Partiendo de un stoner metal masivo y terrenal, los estadounidenses de Elder no han dejado, disco tras disco, de elevarse hacia territorios más aéreos. Lo que al principio era solo cuestión de riffs pesados se ha mudado en un rock progresivo de una riqueza armónica llamativa. Innate Passage corona esa metamorfosis: cinco largas composiciones que despliegan un viaje sonoro de una luminosidad poco común.

La crítica (84 de media sobre ocho reseñas) celebra un disco de una madurez deslumbrante, donde la banda asume plenamente su dimensión progresiva sin renegar de sus raíces.
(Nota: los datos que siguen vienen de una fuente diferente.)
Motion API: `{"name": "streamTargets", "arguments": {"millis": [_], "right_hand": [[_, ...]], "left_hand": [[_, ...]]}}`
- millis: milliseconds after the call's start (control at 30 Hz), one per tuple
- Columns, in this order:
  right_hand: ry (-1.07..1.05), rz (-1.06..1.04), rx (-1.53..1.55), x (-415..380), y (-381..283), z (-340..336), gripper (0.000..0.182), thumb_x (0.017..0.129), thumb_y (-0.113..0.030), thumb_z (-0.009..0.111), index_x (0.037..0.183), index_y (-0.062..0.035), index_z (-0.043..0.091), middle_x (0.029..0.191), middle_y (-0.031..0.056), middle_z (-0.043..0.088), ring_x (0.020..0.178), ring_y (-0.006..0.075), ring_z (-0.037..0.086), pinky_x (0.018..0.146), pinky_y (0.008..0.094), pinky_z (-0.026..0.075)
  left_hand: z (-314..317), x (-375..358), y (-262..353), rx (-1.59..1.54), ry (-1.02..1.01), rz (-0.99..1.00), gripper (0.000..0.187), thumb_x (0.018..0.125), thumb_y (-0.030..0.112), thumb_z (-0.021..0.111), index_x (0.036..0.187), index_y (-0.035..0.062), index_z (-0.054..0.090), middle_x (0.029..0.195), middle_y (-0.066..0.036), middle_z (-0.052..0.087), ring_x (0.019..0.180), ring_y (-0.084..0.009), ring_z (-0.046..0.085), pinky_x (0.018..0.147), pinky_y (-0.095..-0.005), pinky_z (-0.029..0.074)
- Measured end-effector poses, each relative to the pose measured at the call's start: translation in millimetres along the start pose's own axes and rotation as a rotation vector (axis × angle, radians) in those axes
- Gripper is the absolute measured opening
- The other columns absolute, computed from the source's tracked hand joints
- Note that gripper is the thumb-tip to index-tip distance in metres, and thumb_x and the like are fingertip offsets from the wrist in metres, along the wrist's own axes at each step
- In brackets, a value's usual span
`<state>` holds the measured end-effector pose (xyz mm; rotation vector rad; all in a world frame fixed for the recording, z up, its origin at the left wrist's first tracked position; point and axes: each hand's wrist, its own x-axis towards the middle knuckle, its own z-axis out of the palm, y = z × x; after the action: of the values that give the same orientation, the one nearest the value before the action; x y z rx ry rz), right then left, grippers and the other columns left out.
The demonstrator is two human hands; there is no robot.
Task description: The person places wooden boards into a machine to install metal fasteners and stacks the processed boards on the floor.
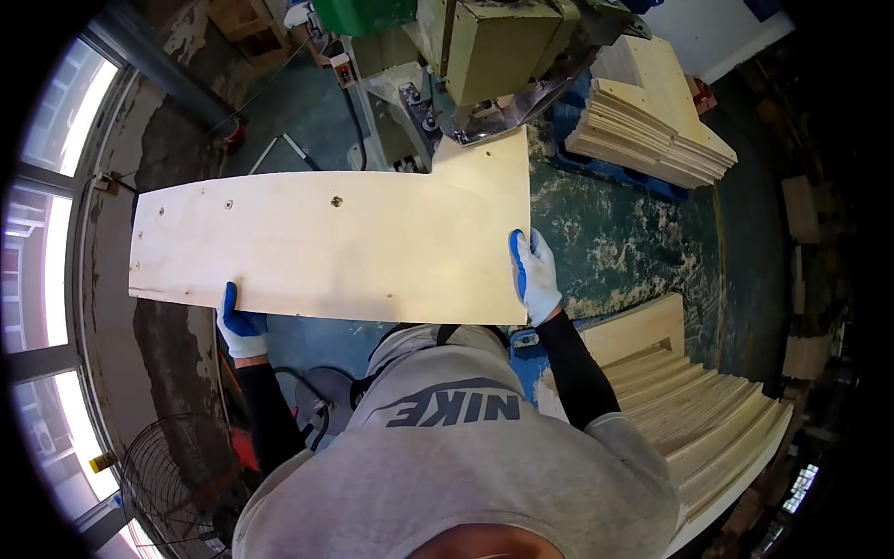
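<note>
A pale L-shaped plywood panel (307,252) lies level in front of me, with several small metal fittings or holes along it. In a blue-and-white work glove, my left hand (244,328) grips its near edge toward the left end, thumb on top. My right hand (536,279), gloved alike, is closed on the right edge, thumb on the upper face. The panel's projecting far right corner reaches under the head of a green machine (498,51). The fingers of both hands are partly hidden beneath the panel.
A stack of cut plywood panels (643,130) sits on a blue pallet (615,177) at the far right. Another plywood stack (708,419) stands close by my right side. A wire-cage fan (177,480) is at the lower left, near the windows (42,270). Dust marks the green floor (624,242).
</note>
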<state>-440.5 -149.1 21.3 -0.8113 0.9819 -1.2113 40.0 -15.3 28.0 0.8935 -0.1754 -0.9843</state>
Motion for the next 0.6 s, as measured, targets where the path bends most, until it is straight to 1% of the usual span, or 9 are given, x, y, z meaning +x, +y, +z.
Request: {"name": "streamTargets", "arguments": {"millis": [67, 100, 200, 233, 333, 367, 467, 500, 600], "right_hand": [[-0.019, -0.022, 0.01, 13, 7, 14, 0.03, 0.103, -0.018, 0.054, 0.126, 0.0019, 0.053, 0.111, 0.0026, 0.062, 0.093, 0.0057, 0.055, 0.082, 0.0228, 0.046], [-0.051, -0.022, -0.01, 19, 6, 18, 0.028, 0.103, -0.019, 0.054, 0.123, 0.0009, 0.054, 0.109, 0.0021, 0.062, 0.094, 0.0053, 0.055, 0.082, 0.0212, 0.046], [-0.082, -0.012, -0.059, 34, 8, 28, 0.025, 0.103, -0.02, 0.055, 0.119, -0.0009, 0.055, 0.104, 0.0002, 0.061, 0.09, 0.0042, 0.054, 0.077, 0.0202, 0.045], [-0.06, -0.007, -0.09, 31, 4, 34, 0.022, 0.103, -0.02, 0.054, 0.115, -0.002, 0.054, 0.099, -0.0012, 0.059, 0.085, 0.004, 0.052, 0.073, 0.0206, 0.044], [0.026, 0.071, 0.051, 22, 12, 44, 0.021, 0.103, -0.021, 0.054, 0.114, -0.0025, 0.054, 0.095, -0.0027, 0.058, 0.08, 0.0033, 0.048, 0.07, 0.0211, 0.042], [-0.03, 0.076, 0.002, 22, 11, 40, 0.021, 0.104, -0.021, 0.053, 0.115, -0.0032, 0.054, 0.096, -0.0028, 0.057, 0.08, 0.0035, 0.048, 0.07, 0.0209, 0.042], [0.006, 0.086, -0.03, 19, 12, 49, 0.02, 0.104, -0.021, 0.053, 0.115, -0.0043, 0.054, 0.095, -0.0032, 0.057, 0.079, 0.0033, 0.048, 0.07, 0.0211, 0.042], [0.019, 0.089, -0.037, 19, 13, 51, 0.02, 0.104, -0.021, 0.053, 0.114, -0.0046, 0.054, 0.094, -0.0033, 0.056, 0.079, 0.0033, 0.048, 0.069, 0.0211, 0.042], [0.063, 0.081, -0.075, 15, 23, 48, 0.018, 0.104, -0.021, 0.052, 0.113, -0.0056, 0.055, 0.092, -0.0039, 0.055, 0.077, 0.0031, 0.047, 0.067, 0.0209, 0.041]], "left_hand": [[0, 4, 4, -0.03, 0.006, -0.027, 0.044, 0.095, 0.016, 0.062, 0.134, -0.0001, 0.052, 0.126, -0.014, 0.062, 0.116, -0.0283, 0.06, 0.1, -0.0434, 0.05], [0, 6, 4, -0.025, 0.023, -0.022, 0.044, 0.095, 0.017, 0.062, 0.134, -0.0002, 0.051, 0.126, -0.014, 0.062, 0.116, -0.0284, 0.06, 0.1, -0.0437, 0.049], [-10, 19, 6, -0.006, 0.096, -0.024, 0.045, 0.097, 0.019, 0.06, 0.135, -0.0011, 0.05, 0.127, -0.015, 0.061, 0.118, -0.0289, 0.059, 0.102, -0.0441, 0.048], [-14, 22, 6, 0.001, 0.126, -0.029, 0.045, 0.097, 0.02, 0.06, 0.135, -0.0015, 0.05, 0.127, -0.015, 0.061, 0.118, -0.029, 0.059, 0.102, -0.0442, 0.048], [-19, 23, 13, 0.039, 0.043, -0.05, 0.044, 0.1, 0.023, 0.056, 0.135, -0.0019, 0.05, 0.134, -0.017, 0.057, 0.122, -0.0291, 0.057, 0.104, -0.0448, 0.048], [-19, 24, 13, 0.045, 0.047, -0.055, 0.043, 0.1, 0.023, 0.056, 0.134, -0.0025, 0.051, 0.133, -0.016, 0.058, 0.12, -0.028, 0.058, 0.104, -0.0442, 0.048], [-40, 46, 5, 0.121, 0.149, -0.022, 0.043, 0.1, 0.023, 0.057, 0.134, -0.0024, 0.05, 0.132, -0.016, 0.058, 0.119, -0.0277, 0.058, 0.104, -0.0438, 0.048], [-34, 47, 4, 0.155, 0.173, 0.004, 0.043, 0.099, 0.023, 0.058, 0.134, -0.0029, 0.051, 0.132, -0.016, 0.058, 0.119, -0.0277, 0.058, 0.103, -0.043, 0.048], [-16, 41, 9, -0.005, 0.067, -0.108, 0.044, 0.097, 0.02, 0.061, 0.136, 0.0002, 0.05, 0.131, -0.015, 0.059, 0.12, -0.0282, 0.058, 0.102, -0.0432, 0.049]]}}
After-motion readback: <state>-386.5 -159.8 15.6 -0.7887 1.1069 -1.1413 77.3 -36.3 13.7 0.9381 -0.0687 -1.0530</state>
Los riffs siguen ahí, pero envueltos en teclados vintage, melodías entrelazadas, arreglos que evocan tanto el krautrock como el rock de los 70.

Lo que seduce es el sentido del movimiento. Cada tema es un recorrido, una sucesión de paisajes que se encadenan con una fluidez notable. Elder no busca la agresión sino la elevación, esa sensación de ingravidez que procuran los mejores discos psicodélicos.

Se lamentará quizá que esa búsqueda de la belleza se haga al precio de cierta pérdida de mordiente: los aficionados al Elder de los inicios, más áspero, podrán encontrar el conjunto demasiado pulido, casi contemplativo. La potencia ha cedido su lugar a la gracia.

Veredicto: 8.5/10. Un disco suntuoso y generoso, que confirma a Elder como una de las formaciones más inspiradas de un rock progresivo moderno y solar.